Will you have a spinlock version of the patch available soon?

-Eric

ps, be sure to Cc: linux-bcache@vger.kernel.org on your replies :)

> 
> --
> Eric Wheeler
> 
> 
> 
> > 
> > We're using amd64 only and had the patch tested with IO stress tests for
> > 10 to 14 days and running in prod for 3 months now without issue.
> > But that doesn't mean anything for the other architectures...
> > 
> > Phillipp
> > 
> > > > Signed-off-by: Phillipp Röll <phillipp.roell@trafficplex.de>
> > > > ---
> > > >  drivers/md/bcache/writeback.c | 4 ----
> > > >  1 file changed, 4 deletions(-)
> > > >
> > > > diff --git a/drivers/md/bcache/writeback.c
> > > b/drivers/md/bcache/writeback.c
> > > > index 6ac2e48..90da3bd 100644
> > > > --- a/drivers/md/bcache/writeback.c
> > > > +++ b/drivers/md/bcache/writeback.c
> > > > @@ -75,14 +75,10 @@ static void update_writeback_rate(struct
> > > work_struct *work)
> > > >  					     struct cached_dev,
> > > >  					     writeback_rate_update);
> > > >
> > > > -	down_read(&dc->writeback_lock);
> > > > -
> > > >  	if (atomic_read(&dc->has_dirty) &&
> > > >  	    dc->writeback_percent)
> > > >  		__update_writeback_rate(dc);
> > > >
> > > > -	up_read(&dc->writeback_lock);
> > > > -
> > > >  	schedule_delayed_work(&dc->writeback_rate_update,
> > > >  			      dc->writeback_rate_update_seconds * HZ);
> > > >  }
> > > > --
> > > > 2.10.0
> > > >
> > > >
> > > >
> > 

^ permalink raw reply	[flat|nested] 7+ messages in thread

* AW: AW: [PATCH] md/bcache: Fix a deadlock while calculating writeback rate
  2017-05-18 17:05       ` Eric Wheeler
@ 2017-05-18 18:52         ` Phillipp Röll
  2017-05-18 20:50           ` Eric Wheeler
  0 siblings, 1 reply; 7+ messages in thread
From: Phillipp Röll @ 2017-05-18 18:52 UTC (permalink / raw)
  To: Eric Wheeler; +Cc: linux-bcache



> -----Ursprüngliche Nachricht-----
> Von: Eric Wheeler [mailto:bcache@lists.ewheeler.net]
> Gesendet: Donnerstag, 18. Mai 2017 19:05
> An: Phillipp Röll
> Cc: linux-bcache@vger.kernel.org
> Betreff: Re: AW: [PATCH] md/bcache: Fix a deadlock while calculating
> writeback rate
> 
> On Fri, 12 May 2017, Eric Wheeler wrote:
> 
> > On Wed, 10 May 2017, Phillipp Röll wrote:
> >
> > > Hi Eric,
> > >
> > > > Thank you for tracking this down!  Did you have an actual deadlock
> > > > case that this fixed?
> > >
> > > Yes.
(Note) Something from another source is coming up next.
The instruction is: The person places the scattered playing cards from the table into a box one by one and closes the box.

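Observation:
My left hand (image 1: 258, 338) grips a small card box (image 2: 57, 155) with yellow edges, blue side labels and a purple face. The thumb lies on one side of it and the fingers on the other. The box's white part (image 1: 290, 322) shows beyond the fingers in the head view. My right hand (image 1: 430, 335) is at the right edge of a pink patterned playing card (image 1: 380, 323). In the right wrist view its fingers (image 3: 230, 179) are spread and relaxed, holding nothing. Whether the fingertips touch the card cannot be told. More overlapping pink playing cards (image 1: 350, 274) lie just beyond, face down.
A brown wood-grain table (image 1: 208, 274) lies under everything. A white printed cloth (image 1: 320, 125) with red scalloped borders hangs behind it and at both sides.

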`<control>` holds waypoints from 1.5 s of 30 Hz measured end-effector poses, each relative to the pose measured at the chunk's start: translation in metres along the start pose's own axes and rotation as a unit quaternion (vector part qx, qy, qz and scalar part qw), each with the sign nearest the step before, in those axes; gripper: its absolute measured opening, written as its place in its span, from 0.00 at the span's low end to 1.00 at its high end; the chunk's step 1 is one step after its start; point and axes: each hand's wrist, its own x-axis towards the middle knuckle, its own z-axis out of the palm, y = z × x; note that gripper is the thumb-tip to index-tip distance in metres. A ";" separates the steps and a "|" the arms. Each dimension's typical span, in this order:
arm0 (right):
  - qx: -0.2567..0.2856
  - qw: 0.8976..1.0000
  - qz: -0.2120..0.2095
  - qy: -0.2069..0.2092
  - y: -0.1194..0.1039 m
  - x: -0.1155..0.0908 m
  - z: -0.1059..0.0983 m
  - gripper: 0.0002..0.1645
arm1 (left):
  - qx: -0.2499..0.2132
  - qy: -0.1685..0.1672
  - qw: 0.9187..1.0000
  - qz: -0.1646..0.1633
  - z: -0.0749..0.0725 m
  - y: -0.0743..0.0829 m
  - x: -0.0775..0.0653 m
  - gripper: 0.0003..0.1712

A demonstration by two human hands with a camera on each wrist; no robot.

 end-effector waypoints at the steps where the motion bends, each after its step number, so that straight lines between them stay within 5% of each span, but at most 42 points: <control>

We had at least dozens, if not hundreds, of "kernel hung task"
> > > events followed by complete IO lockups on our production systems,
> > > with traces like
> > > this: https://paste42.de/059f78f7f9f27e9d88cd65fc02811e92/11749/
> > >
> > > Reproduction is actually pretty easy:
> > >
> > > - Setup bcache with SSD + HDD and LVM on top of the resulting bcache
> > > device
> > > - Create three LVs in the new cached VG
> > > - Start dd'ing from one of these LVs to another LV
> > > - Start fio with randrw on the third LV
> > > - Wait 5-10 minutes for the message to pop up and the system to lock
> > > up
> > >
> > > > I wonder: in the event of a race, can the updated P-factor be
> > > > invalid (ie, partially populated)? I don't believe 64-bit
> > > > assignments are atomic on all architectures (see
> > > > __update_writeback_rate) so you might get the upper or lower 32
> > > > bits of the P-factor or of other values assigned therein.  Could
> > > > the rate be calculated in such a race by the writeback thread such that
> no progress is made (eg, effectively rate==0)?
> > >
> > > That seems to be right, yes. I think I can add that spinlock. Would
> > > you say the spinlock should be used for the sysfs-info as well?
> >
> > Yes, anywhere it is used.  It might be a good idea to write a short
> > accessor function if there are lots of places that need to grab the lock.
> > Some kind of future-proofing would be a good idea to make it easy if
> > anyone else grabs the value and doesn't realize it needs to be locked.
> 
> Hi Phillipp,
> 
> Just checking in:
> 
> Will you have a spinlock version of the patch available soon?
> 
> -Eric
> 
> ps, be sure to Cc: linux-bcache@vger.kernel.org on your replies :)
> 

Hi Eric,
honestly I don't know. I haven't touched C in a decade and would have
to read up on documentation first, setup the dev ecosystem with
build and testing and I have no clue when I can spare a day or two
for that. Removing a lock is one thing, adding one is a different beast.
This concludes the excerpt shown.